# [AIM OF THE EXERCISE]
Write the listing below again, word for word.
────
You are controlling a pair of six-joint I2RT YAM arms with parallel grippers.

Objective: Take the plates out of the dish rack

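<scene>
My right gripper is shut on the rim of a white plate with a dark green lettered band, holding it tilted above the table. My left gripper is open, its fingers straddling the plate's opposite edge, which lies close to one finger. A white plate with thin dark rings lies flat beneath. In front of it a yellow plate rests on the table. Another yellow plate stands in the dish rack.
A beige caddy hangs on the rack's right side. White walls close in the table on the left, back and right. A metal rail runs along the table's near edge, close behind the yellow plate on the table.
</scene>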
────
# [RESULT OF THIS TASK]
You are controlling a pair of six-joint I2RT YAM arms with parallel grippers.

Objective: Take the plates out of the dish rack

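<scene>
My right gripper is shut on the rim of a white plate with a dark green lettered band, holding it tilted above the table. My left gripper is open, its fingers straddling the plate's opposite edge, which lies close to one finger. A white plate with thin dark rings lies flat beneath. In front of it a yellow plate rests on the table. Another yellow plate stands in the dish rack.
A beige caddy hangs on the rack's right side. White walls close in the table on the left, back and right. A metal rail runs along the table's near edge, close behind the yellow plate on the table.
</scene>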

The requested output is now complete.